En un artículo publicado hace poco en The Atlantic ( https://bit.ly/3af8Q6L ), Tess Wilkinson-Ryan, especialista en psicología de las decisiones, lo sintetizó del siguiente modo: “conforme aumenta el desaliento, se vuelve cada vez más difícil resistir la tentación de condenar a las personas que no cumplen con las medidas de distanciamiento social. Esa condena, con todo, debería enfocarse en los gobiernos y las instituciones, no en las propias personas. Se les pide que decidan por sí mismas qué tanto arriesgarse; sin embargo, un siglo de investigaciones sobre los procesos de cognición humana muestra que las personas no saben evaluar bien el riesgo en situaciones complejas. Durante el brote de una enfermedad, lineamientos vagos y normas de comportamiento ambiguas desembocarán en razonamientos completamente defectuosos. Si un establecimiento al que sería una estupidez acudir está abierto, he ahí una falla de liderazgo”.
No es que los individuos estén exentos de cualquier responsabilidad, es que una calamidad sanitaria no puede resolverse apelando solo a la responsabilidad de los individuos. Y menos en un país con las múltiples y profundas desigualdades que hay en México.

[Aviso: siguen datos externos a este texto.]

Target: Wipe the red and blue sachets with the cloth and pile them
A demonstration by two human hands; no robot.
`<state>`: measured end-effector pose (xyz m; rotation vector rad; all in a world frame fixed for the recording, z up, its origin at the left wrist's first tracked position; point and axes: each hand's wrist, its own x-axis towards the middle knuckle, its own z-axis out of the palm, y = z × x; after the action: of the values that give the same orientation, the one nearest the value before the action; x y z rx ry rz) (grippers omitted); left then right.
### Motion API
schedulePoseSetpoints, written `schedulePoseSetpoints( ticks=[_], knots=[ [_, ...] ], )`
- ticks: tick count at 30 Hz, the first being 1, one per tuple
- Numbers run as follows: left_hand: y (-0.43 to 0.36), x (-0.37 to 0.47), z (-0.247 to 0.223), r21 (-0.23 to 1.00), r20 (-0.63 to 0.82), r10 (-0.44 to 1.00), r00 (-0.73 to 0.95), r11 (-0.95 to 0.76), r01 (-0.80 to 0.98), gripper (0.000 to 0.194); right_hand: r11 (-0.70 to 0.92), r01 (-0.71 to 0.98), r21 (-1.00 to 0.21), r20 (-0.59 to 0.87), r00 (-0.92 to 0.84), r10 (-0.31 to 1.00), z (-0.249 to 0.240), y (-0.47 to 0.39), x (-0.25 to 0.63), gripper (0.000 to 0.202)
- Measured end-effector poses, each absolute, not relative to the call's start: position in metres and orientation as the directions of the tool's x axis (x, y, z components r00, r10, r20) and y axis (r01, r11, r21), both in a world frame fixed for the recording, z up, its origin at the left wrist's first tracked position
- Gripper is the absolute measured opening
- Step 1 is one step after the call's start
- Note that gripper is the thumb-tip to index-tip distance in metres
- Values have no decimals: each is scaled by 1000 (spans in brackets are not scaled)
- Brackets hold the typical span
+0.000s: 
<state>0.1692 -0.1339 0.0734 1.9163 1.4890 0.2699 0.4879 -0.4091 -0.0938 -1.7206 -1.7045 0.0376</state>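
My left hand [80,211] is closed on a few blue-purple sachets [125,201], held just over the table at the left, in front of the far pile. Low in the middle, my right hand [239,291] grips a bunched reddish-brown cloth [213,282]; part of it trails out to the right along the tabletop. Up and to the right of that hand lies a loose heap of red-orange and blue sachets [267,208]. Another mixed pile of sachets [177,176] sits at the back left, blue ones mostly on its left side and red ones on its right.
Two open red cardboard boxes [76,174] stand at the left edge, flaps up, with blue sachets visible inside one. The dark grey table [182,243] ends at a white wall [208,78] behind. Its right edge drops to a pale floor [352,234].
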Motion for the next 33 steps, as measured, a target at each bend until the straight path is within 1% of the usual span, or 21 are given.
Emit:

Las personas no pueden hacerse cargo solas de un problema social tan vasto, tan grave y complejo como una epidemia. Así sea de coronavirus, de diabetes, de tabaquismo o de obesidad, en el fondo el argumento político es el mismo: el gobierno está obligado a asumir un papel decididamente activista, a comunicar y coordinar con eficacia, a intervenir con todos sus recursos y poderes para proteger la salud pública.
¿Para qué sirve, en su defecto, un gobierno que no hace todo lo que podría hacer, que no es coherente en lo que le pide al “pueblo” y que no contribuye a crear las condiciones para que esa “pueblo” haga lo que le está pidiendo?